何も言えずに立ち尽くしていると、スタスタと勝手に歩いて行ってしまう。
「もう終わったんなら、さっさと帰るよ。
まりやがいないと家に入れないじゃん」
「あ、うん」
呆気にとられながら、レジに進んでいく谷山君を追いかけた。
精算を済ませると、買い物袋を持って、そのままスーパーを後にする谷山君をまた追いかける。

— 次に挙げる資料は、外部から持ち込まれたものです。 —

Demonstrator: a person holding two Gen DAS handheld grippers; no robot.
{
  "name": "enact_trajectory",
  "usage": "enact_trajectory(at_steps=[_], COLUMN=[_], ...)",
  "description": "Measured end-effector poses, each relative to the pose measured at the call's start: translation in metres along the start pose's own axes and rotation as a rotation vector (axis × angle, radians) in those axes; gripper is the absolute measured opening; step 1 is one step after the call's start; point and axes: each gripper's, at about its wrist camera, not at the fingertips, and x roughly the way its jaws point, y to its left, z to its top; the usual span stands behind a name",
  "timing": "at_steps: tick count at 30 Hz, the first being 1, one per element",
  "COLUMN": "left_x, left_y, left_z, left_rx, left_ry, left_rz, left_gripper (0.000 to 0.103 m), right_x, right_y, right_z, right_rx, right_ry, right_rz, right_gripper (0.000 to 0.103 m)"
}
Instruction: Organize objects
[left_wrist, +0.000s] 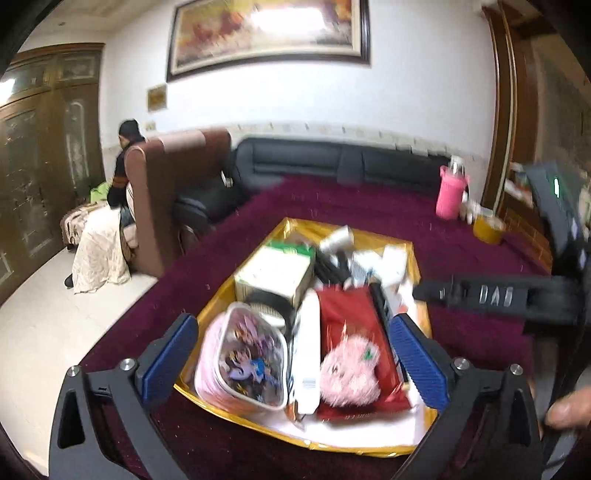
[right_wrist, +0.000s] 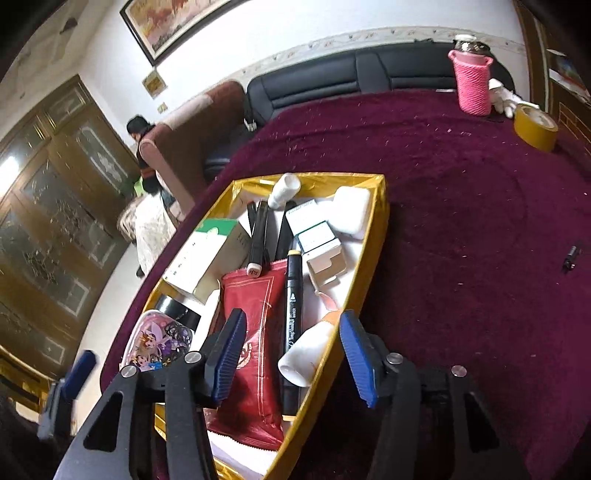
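Observation:
A gold tray (left_wrist: 284, 229) (right_wrist: 380, 206) sits on a maroon cloth, packed with small items. My left gripper (left_wrist: 295, 354) hangs over its near end, jaws wide open. Below the gap lie a pink cartoon pouch (left_wrist: 243, 362), a white tube (left_wrist: 306, 350) and a pink fluffy ball (left_wrist: 349, 373) on a red packet (left_wrist: 351, 310); the pads touch none of them. My right gripper (right_wrist: 293, 356) is open above the red packet (right_wrist: 255, 332), a black marker (right_wrist: 293, 295) and the white tube (right_wrist: 306, 350), gripping nothing. A green-white box (right_wrist: 207, 258) lies at the tray's left.
A pink knit-covered bottle (right_wrist: 474, 83) and a yellow tape roll (right_wrist: 535, 127) stand at the cloth's far right. A small black item (right_wrist: 570, 254) lies on the cloth right of the tray. A black sofa (left_wrist: 332, 162) runs behind. A person (left_wrist: 125, 166) sits far left.

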Motion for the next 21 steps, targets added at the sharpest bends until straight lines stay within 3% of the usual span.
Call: enact_trajectory(at_steps=[4,6,10,12,15,21], left_x=[-0.005,-0.003,0.0,0.0,0.002,-0.008], left_y=[0.012,0.016,0.024,0.025,0.018,0.009], left_z=[0.006,0.008,0.008,0.004,0.002,0.004], left_rx=[-0.09,-0.121,-0.187,-0.214,-0.168,-0.136], left_ry=[-0.023,-0.009,0.036,0.064,0.084,0.037], left_rz=[-0.124,-0.121,-0.059,0.048,0.081,0.183], left_gripper=[0.103,0.103,0.103,0.103,0.103,0.103], right_x=[-0.021,-0.029,-0.041,-0.045,-0.048,-0.051], right_y=[0.002,0.006,0.018,0.025,0.033,0.036], right_z=[-0.008,-0.011,-0.022,-0.027,-0.036,-0.043], right_rx=[-0.037,-0.069,-0.168,-0.215,-0.273,-0.314], right_ry=[-0.089,-0.119,-0.164,-0.18,-0.202,-0.217], right_rz=[-0.022,-0.036,-0.09,-0.117,-0.152,-0.197], right_gripper=[0.061,0.064,0.07,0.072,0.077,0.084])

そんな早足で歩いてるわけでもなさそうなのに、なぜか追いつけなくて小走りみたいに歩いてると、前を歩いていた谷山君がいきなり振り返った。
「遅いよ。何やってんの。
昔からまりやは歩くの遅かったよね」
「ご、ごめんなさい……」
大翔君とのことを祝福してもらって、谷山君とも少しは仲良くできるかと思ってたけど、やっぱり苦手意識は私の中で深く根付いてるらしく、彼が話すたびにビクッとする自分がいる。
条件反射で謝った私を見て、彼の口から溜息が聞こえる。